▶ Task goal
A single figure is expected: how many lines of the data that follows contain the word "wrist".

▶ Given information
----

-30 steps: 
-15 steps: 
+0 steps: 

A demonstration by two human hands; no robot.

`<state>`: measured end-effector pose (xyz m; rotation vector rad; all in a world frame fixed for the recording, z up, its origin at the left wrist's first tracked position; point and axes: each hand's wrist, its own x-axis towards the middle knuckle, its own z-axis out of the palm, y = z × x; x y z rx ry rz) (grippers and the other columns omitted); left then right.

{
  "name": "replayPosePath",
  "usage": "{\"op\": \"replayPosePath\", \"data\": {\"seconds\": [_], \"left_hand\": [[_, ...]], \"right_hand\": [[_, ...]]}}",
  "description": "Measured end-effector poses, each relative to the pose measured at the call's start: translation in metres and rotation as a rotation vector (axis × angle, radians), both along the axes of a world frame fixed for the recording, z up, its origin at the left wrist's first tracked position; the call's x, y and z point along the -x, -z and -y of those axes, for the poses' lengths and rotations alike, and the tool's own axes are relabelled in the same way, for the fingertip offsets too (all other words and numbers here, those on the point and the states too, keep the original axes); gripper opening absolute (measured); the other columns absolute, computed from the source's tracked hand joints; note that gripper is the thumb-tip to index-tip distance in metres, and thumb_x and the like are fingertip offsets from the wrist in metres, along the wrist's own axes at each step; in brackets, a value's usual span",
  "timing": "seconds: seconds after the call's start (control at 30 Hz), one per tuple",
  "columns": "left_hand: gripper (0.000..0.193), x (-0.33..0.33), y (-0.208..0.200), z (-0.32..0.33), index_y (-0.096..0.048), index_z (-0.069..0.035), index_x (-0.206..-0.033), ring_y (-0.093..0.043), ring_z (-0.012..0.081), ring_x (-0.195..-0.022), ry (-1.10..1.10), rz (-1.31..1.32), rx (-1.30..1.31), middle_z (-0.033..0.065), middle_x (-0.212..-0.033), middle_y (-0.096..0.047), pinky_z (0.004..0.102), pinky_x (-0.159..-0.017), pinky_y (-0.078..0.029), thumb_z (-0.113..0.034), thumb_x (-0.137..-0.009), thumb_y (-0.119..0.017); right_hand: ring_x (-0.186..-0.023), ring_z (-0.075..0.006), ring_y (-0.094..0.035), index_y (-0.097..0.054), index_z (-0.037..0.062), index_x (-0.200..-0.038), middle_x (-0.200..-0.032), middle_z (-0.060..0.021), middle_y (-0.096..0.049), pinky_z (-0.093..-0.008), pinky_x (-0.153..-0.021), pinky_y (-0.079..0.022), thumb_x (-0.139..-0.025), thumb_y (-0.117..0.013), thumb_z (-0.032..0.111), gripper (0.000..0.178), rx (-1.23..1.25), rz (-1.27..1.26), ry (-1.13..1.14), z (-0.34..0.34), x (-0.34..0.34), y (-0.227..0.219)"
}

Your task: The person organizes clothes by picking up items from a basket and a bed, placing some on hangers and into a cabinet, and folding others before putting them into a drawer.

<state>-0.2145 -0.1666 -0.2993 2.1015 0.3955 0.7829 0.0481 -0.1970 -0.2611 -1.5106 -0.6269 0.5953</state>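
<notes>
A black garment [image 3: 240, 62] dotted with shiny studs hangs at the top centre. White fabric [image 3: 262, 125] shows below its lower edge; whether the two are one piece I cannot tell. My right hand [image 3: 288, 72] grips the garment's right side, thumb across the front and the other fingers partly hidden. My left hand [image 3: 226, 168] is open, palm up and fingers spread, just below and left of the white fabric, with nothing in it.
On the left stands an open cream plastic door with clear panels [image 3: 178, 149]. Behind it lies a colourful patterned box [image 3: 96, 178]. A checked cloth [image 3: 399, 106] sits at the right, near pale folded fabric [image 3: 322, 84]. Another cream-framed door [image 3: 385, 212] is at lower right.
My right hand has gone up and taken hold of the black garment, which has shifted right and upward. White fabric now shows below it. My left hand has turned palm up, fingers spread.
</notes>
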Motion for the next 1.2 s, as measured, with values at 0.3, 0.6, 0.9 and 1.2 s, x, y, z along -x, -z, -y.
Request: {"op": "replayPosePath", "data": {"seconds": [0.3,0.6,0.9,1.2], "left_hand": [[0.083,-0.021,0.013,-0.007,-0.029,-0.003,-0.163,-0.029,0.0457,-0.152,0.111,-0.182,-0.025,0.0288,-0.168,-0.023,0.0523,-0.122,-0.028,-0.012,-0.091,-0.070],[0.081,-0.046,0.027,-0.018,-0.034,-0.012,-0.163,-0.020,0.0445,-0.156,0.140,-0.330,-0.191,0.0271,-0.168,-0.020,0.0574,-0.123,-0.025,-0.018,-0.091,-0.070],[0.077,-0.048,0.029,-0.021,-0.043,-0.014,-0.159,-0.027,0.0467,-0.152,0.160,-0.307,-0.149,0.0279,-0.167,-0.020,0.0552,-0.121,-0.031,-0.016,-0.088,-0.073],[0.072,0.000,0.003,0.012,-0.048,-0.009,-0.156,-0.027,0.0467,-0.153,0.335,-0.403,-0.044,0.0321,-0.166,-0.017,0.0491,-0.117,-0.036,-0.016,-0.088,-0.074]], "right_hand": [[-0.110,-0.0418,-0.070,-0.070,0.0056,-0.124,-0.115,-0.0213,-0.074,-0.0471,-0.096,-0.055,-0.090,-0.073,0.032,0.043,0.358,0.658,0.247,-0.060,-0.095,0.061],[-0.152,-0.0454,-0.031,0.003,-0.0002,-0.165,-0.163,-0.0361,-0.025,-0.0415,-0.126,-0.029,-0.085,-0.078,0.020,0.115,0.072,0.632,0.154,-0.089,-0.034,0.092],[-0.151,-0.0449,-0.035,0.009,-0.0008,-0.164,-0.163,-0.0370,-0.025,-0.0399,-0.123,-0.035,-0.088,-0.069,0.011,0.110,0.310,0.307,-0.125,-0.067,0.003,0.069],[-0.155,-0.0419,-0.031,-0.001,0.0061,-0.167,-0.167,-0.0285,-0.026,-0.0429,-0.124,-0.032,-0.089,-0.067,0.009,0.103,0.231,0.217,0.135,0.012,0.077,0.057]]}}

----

▶ Your solution
2